John Wayne s’approcha du bar et commanda un scotch qu’on lui servit dans un verre à la propreté douteuse. Il fit signe au barman moustachu de s’approcher.
— Je cherche un nommé Jean Legris, dit l’exécuteur, on m’a affirmé que je pourrais le trouver ici.
— Vous êtes de ses amis ? demanda l’autre, soupçonneux.
— Une relation d’affaires, mentit John Wayne. J’ai absolument besoin de le voir d’urgence.
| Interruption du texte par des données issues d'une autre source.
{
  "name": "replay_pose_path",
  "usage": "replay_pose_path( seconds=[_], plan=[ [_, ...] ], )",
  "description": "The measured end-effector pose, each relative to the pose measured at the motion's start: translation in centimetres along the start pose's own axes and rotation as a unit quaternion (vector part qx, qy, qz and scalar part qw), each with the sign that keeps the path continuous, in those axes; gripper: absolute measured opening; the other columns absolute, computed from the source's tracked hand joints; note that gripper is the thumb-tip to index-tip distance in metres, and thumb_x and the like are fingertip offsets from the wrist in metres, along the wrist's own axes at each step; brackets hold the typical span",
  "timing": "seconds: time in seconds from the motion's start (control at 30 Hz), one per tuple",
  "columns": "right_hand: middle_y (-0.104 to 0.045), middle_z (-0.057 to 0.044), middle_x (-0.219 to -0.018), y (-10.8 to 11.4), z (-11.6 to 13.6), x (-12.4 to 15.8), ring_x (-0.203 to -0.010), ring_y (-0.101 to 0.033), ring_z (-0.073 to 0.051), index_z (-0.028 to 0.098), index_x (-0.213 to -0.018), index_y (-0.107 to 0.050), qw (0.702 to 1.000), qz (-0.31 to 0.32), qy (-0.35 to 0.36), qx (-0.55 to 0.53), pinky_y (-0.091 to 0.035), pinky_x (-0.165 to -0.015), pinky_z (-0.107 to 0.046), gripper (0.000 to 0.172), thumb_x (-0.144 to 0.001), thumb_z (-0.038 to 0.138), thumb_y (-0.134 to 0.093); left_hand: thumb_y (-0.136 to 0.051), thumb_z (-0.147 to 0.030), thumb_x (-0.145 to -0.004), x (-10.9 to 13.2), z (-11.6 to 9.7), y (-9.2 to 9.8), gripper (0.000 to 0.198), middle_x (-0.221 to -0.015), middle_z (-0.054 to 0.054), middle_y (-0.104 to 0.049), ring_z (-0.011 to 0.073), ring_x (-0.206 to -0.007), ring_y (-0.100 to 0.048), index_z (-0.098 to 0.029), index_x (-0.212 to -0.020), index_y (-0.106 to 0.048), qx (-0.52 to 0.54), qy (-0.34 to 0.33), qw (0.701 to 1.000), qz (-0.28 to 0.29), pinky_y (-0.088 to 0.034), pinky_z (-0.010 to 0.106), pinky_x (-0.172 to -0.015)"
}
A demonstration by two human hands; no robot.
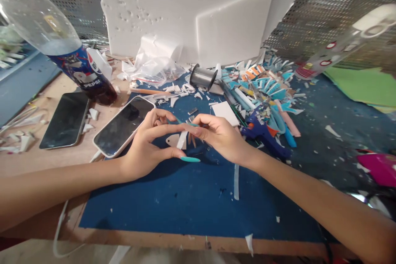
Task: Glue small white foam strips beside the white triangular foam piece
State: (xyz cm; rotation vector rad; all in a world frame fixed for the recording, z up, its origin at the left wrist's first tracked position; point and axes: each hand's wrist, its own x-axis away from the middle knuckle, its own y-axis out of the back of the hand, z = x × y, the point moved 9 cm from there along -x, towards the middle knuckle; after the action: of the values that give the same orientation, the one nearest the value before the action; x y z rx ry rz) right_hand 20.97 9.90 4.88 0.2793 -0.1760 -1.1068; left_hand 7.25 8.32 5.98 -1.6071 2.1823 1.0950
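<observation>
My left hand hovers over the blue cutting mat with thumb and index finger spread apart. Its index fingertip meets the fingertips of my right hand, which are pinched together. A short whitish strip hangs down from where the fingertips meet. Just behind it is a small flat white piece with a hole near its rounded end. Fingers partly hide the top of the strip. Another narrow translucent strip lies on the mat below my right wrist.
Two phones, a dark one and a white-cased one, lie to the left by a Pepsi bottle. A wire spool, a blue glue gun and many scraps crowd the back. Green sheets lie at right.
</observation>
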Motion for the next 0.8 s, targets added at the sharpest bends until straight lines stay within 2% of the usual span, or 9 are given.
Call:
replay_pose_path(
  seconds=[0.13, 0.3, 0.37, 0.47, 0.53, 0.6, 0.73, 0.8],
  plan=[
    [-0.062, 0.001, -0.064, -1.4, 0.1, -0.4, -0.055, -0.055, -0.011, 0.019, -0.073, -0.055, 0.997, 0.037, -0.007, -0.069, -0.045, -0.052, -0.024, 0.047, -0.084, 0.064, -0.062, -0.072, -0.053, -0.076, 0.3, 0.2, -0.3, 0.042, -0.117, 0.008, -0.054, 0.0258, -0.111, -0.053, -0.034, -0.113, -0.073, 0.006, 0.016, 1.000, 0.020, -0.047, 0.045, -0.094],
    [-0.059, 0.003, -0.062, -1.8, 0.2, -0.7, -0.055, -0.058, -0.011, 0.020, -0.070, -0.054, 0.995, 0.043, -0.004, -0.084, -0.048, -0.054, -0.025, 0.045, -0.083, 0.062, -0.064, -0.068, -0.056, -0.078, 0.2, 0.0, -0.6, 0.041, -0.116, 0.008, -0.055, 0.0264, -0.115, -0.054, -0.034, -0.112, -0.072, 0.002, 0.008, 1.000, 0.026, -0.047, 0.046, -0.098],
    [-0.058, 0.003, -0.062, -1.4, 0.0, -0.6, -0.055, -0.058, -0.011, 0.020, -0.071, -0.053, 0.997, 0.035, -0.003, -0.069, -0.047, -0.054, -0.025, 0.043, -0.085, 0.059, -0.064, -0.066, -0.059, -0.079, 0.1, -0.1, -0.6, 0.047, -0.116, 0.008, -0.055, 0.0263, -0.115, -0.054, -0.031, -0.117, -0.069, -0.008, -0.003, 1.000, 0.025, -0.048, 0.045, -0.097],
    [-0.058, 0.004, -0.061, -0.4, -0.3, -0.3, -0.053, -0.055, -0.011, 0.020, -0.071, -0.051, 1.000, 0.020, -0.001, -0.023, -0.044, -0.053, -0.024, 0.040, -0.089, 0.055, -0.060, -0.065, -0.064, -0.079, 0.1, -0.6, -0.1, 0.066, -0.117, 0.012, -0.053, 0.0265, -0.113, -0.055, -0.024, -0.130, -0.054, -0.033, -0.028, 0.999, 0.008, -0.051, 0.043, -0.094],
    [-0.056, 0.004, -0.060, 0.5, -0.6, 0.1, -0.050, -0.051, -0.010, 0.020, -0.070, -0.052, 1.000, 0.011, 0.000, 0.025, -0.041, -0.052, -0.025, 0.041, -0.092, 0.055, -0.057, -0.068, -0.063, -0.077, 0.4, -1.4, 0.5, 0.071, -0.113, 0.012, -0.052, 0.0257, -0.108, -0.055, -0.020, -0.130, -0.048, -0.059, -0.064, 0.996, -0.012, -0.052, 0.042, -0.090],
    [-0.054, 0.003, -0.062, 1.3, -0.8, 0.6, -0.052, -0.048, -0.010, 0.019, -0.068, -0.052, 0.996, -0.001, 0.007, 0.084, -0.037, -0.053, -0.026, 0.044, -0.093, 0.055, -0.055, -0.075, -0.058, -0.075, 0.9, -2.7, 0.7, 0.063, -0.105, 0.009, -0.055, 0.0232, -0.098, -0.055, -0.020, -0.120, -0.051, -0.089, -0.120, 0.989, -0.020, -0.051, 0.038, -0.084],
    [-0.051, 0.000, -0.064, 1.8, -1.0, 1.1, -0.066, -0.048, -0.015, 0.020, -0.064, -0.052, 0.981, -0.008, 0.037, 0.189, -0.035, -0.063, -0.029, 0.048, -0.095, 0.057, -0.050, -0.075, -0.050, -0.081, 2.1, -5.5, -1.1, 0.037, -0.091, 0.005, -0.069, 0.0225, -0.087, -0.055, -0.019, -0.093, -0.060, -0.171, -0.251, 0.951, 0.053, -0.046, 0.037, -0.076],
    [-0.050, -0.001, -0.065, 1.7, -1.1, 1.3, -0.070, -0.047, -0.017, 0.021, -0.065, -0.049, 0.973, -0.006, 0.049, 0.225, -0.035, -0.066, -0.030, 0.049, -0.098, 0.057, -0.043, -0.071, -0.047, -0.086, 2.5, -6.2, -2.1, 0.032, -0.089, 0.005, -0.074, 0.0242, -0.086, -0.056, -0.018, -0.082, -0.060, -0.204, -0.287, 0.932, 0.086, -0.043, 0.039, -0.075]
  ],
)
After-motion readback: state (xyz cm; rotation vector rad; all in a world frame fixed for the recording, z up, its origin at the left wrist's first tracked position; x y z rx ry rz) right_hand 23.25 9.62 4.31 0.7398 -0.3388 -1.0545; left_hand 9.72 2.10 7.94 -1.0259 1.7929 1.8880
Le barman le considéra attentivement pendant quelques secondes puis cracha :
— Chambre 7. À l’étage…
John Wayne le remercia d’un geste, paya et se dirigea vers l’escalier délabré menant au premier, en oubliant volontairement de boire son verre : il voulait bien risquer sa peau mais l’empoisonnement était un truc ne l’ayant jamais tenté.
Le Bar du plaisir devait être le seul hôtel d’un quartier n’en ayant guère besoin et les clients qui n’y passaient que quelques heures – en galante compagnie – étaient certainement plus nombreux que ceux qui restaient toute une nuit.
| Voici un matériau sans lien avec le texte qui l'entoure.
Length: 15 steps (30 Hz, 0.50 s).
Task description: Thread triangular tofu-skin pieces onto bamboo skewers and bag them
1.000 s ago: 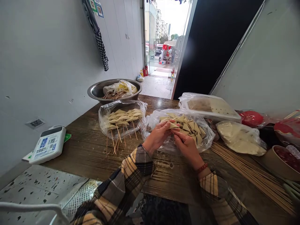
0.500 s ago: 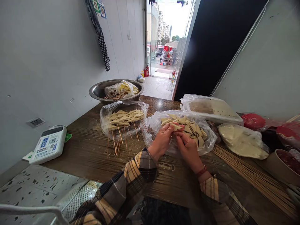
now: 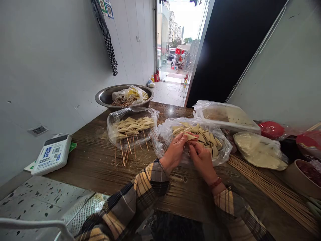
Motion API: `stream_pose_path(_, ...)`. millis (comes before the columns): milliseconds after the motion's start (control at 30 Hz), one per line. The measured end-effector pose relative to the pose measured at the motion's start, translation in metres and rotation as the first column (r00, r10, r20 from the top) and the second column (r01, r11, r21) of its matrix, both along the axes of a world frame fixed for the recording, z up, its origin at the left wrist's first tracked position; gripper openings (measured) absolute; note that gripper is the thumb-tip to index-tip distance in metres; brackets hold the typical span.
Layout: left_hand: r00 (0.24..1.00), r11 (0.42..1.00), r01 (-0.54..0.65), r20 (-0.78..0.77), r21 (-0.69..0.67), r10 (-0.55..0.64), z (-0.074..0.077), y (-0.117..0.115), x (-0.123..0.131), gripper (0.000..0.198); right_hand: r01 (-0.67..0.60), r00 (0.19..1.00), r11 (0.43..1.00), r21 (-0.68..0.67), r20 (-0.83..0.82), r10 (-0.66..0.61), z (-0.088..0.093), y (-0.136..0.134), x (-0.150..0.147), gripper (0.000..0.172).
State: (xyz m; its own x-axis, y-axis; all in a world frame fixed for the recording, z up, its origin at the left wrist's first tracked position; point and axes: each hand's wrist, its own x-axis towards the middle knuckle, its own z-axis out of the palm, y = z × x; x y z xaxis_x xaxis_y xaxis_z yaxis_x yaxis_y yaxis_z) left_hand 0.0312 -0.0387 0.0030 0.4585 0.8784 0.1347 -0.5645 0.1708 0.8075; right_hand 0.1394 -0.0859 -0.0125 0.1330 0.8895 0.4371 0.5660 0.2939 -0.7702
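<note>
My left hand (image 3: 176, 147) is closed around a folded beige tofu-skin triangle (image 3: 190, 137), held between thumb and fingers. Just below it, my right hand (image 3: 200, 157) pinches with its fingertips against the triangle's lower edge; what lies between those fingers is hidden. Both hands are over the near side of a clear plastic bag (image 3: 224, 142) full of loose folded triangles (image 3: 207, 137). To the left, an open plastic bag (image 3: 112, 120) holds several triangles threaded on sticks (image 3: 135, 125), the stick ends pointing toward me.
Long bamboo skewers (image 3: 265, 187) lie in a bundle at right, near a bag of pale sheets (image 3: 259, 150) and a bowl of dark red food (image 3: 298, 180). A metal basin (image 3: 100, 97) and a lidded white tray (image 3: 240, 125) stand behind. A white payment device (image 3: 54, 155) sits left.
My hands stay almost in place over the bag. The triangle and my right fingertips have shifted very slightly to the right. Nothing else on the table has moved.
</note>
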Motion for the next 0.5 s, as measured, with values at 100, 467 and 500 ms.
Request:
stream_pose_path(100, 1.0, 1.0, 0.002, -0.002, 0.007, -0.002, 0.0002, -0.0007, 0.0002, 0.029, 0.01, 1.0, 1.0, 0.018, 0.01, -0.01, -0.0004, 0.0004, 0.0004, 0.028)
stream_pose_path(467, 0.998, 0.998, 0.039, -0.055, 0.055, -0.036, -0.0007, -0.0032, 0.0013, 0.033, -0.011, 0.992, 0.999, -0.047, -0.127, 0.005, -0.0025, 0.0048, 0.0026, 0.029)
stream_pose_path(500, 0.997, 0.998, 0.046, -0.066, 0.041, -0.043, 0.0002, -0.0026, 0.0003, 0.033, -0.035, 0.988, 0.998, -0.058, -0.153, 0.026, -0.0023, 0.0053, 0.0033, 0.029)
John Wayne arriva devant la chambre de Legris ; le numéro 7 était peint directement sur la porte. L’exécuteur allait entrer, en donnant au besoin un coup de pied à la hauteur de la serrure – traitement auquel cette dernière avait nettement plus de chances de survivre que le bois vermoulu de la porte – quand il entendit des bruits de voix venant de l’intérieur ; plusieurs voix…
Il bondit vers la chambre contiguë, le 5, et y pénétra. La jeune Noire qui se tenait au milieu de la pièce n’eut pas le temps de proférer un son : le poing de John Wayne la cueillit à la base du menton et elle s’écroula sur le plancher, assommée. Elle était plutôt jolie, malgré ses hardes sales et déchirées – probablement une des prostituées maison.
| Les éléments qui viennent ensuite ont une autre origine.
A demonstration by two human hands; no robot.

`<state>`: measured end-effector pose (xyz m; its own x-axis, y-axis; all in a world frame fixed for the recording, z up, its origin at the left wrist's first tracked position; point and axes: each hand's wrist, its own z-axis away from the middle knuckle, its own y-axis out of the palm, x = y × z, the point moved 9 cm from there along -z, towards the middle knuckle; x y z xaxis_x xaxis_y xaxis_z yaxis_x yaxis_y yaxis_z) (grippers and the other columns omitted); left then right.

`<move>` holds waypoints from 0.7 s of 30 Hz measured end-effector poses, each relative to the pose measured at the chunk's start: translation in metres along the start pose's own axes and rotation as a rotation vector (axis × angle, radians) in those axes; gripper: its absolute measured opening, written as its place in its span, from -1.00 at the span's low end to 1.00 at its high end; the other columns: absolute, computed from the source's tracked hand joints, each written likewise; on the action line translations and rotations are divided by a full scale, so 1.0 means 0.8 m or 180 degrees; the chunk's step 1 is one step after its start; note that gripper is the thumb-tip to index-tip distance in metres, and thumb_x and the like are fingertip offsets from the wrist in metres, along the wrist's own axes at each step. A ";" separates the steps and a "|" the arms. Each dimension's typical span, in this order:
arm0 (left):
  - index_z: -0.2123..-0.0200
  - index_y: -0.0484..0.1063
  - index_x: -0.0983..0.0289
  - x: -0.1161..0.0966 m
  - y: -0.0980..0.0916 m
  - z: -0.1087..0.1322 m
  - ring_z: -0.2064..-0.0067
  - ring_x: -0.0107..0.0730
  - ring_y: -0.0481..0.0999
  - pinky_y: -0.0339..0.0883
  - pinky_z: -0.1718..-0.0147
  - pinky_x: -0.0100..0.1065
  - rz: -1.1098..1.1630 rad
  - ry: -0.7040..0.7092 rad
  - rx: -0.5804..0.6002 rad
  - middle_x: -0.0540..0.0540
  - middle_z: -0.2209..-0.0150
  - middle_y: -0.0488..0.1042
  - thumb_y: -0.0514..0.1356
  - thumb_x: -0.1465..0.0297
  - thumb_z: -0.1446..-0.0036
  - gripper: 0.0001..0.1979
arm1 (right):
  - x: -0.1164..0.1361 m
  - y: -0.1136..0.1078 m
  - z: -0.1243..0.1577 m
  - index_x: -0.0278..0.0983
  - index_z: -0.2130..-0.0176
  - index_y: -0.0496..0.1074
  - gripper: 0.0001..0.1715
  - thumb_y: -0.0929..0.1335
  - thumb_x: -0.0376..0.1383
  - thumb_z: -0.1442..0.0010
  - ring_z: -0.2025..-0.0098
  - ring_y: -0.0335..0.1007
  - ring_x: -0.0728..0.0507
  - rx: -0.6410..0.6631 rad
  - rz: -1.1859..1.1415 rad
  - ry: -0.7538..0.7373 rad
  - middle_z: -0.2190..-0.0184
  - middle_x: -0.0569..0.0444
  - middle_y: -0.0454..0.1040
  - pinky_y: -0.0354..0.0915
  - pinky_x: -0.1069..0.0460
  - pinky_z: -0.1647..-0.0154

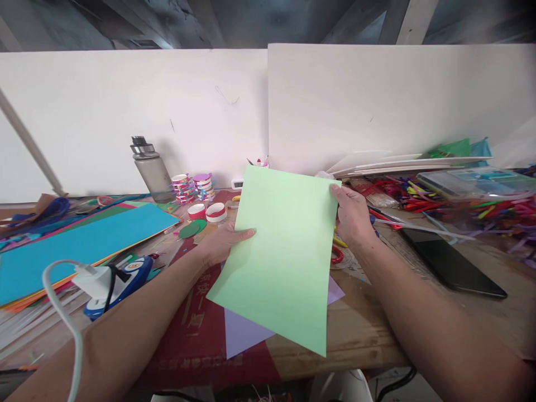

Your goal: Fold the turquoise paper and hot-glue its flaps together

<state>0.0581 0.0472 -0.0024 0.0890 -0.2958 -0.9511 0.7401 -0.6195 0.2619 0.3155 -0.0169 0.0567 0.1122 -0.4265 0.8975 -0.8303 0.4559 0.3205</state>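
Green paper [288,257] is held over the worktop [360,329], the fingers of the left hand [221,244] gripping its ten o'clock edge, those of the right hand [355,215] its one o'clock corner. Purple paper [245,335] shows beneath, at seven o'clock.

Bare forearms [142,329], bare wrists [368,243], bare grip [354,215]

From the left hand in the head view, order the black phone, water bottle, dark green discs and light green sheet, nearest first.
1. Light green sheet, in left hand
2. Dark green discs, just left
3. Water bottle, back left
4. Black phone, far right
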 end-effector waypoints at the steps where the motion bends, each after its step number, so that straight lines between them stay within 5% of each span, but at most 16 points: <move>1: 0.02 0.49 0.24 0.001 -0.001 0.000 0.24 -0.15 0.63 0.48 0.15 -0.17 -0.0009 -0.0007 -0.0006 0.22 0.03 0.54 0.43 0.43 0.12 -0.49 | 0.000 0.000 0.000 -0.23 0.33 0.48 -0.61 0.44 0.00 0.07 0.43 0.46 -0.14 0.0003 0.0015 0.0000 0.41 0.08 0.57 0.34 0.01 0.45; 14: -0.01 0.45 0.28 -0.002 -0.003 0.002 0.26 -0.11 0.63 0.50 0.20 -0.15 -0.0095 0.0011 -0.0139 0.23 0.14 0.59 0.45 0.41 0.16 -0.42 | 0.003 0.001 0.002 -0.22 0.38 0.47 -0.65 0.44 -0.02 0.06 0.44 0.44 -0.13 -0.0005 -0.0050 -0.0001 0.43 0.09 0.55 0.32 0.02 0.49; 21: 0.13 0.51 0.33 -0.011 -0.019 -0.002 0.21 -0.07 0.62 0.52 0.18 -0.14 -0.0012 0.0141 -0.0336 0.24 0.14 0.59 0.41 0.41 0.09 -0.61 | -0.003 0.009 -0.004 -0.24 0.28 0.46 -0.54 0.32 0.09 -0.08 0.38 0.44 -0.12 0.0218 0.0185 0.0029 0.38 0.03 0.54 0.31 0.03 0.48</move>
<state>0.0475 0.0601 0.0016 0.1137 -0.2598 -0.9590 0.8063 -0.5398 0.2418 0.3110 -0.0104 0.0580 0.0674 -0.3937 0.9168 -0.8709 0.4251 0.2466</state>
Ne perdant pas de temps à la regarder, John Wayne colla l’oreille contre la cloison séparant les deux chambres et, vu la minceur de celle-ci, l’acoustique était parfaite.
— C’est à prendre ou à laisser, disait une voix dure et sèche. J’ai fixé mon prix. À vous de voir si ce que je vends vous intéresse assez pour le payer ce tarif-là…
— Ce que vous faites s’apparente au chantage ! dit une autre voix, plus jeune.
— Ne me faites pas marrer, reprit la première. Lorsque les documents seront en votre possession, vous n’aurez rien de plus pressé que de faire chanter le type qu’ils concernent. Alors ne venez pas me faire la morale !
D’après le vocabulaire employé et la tournure que prenait l’entretien, John Wayne supposa que la personne venant de parler était Jean Legris.
— Fort bien, dit la voix jeune. Nous acceptons vos conditions. Mon patron n’a pas l’habitude de discuter inutilement. N’est-ce pas, monsieur ?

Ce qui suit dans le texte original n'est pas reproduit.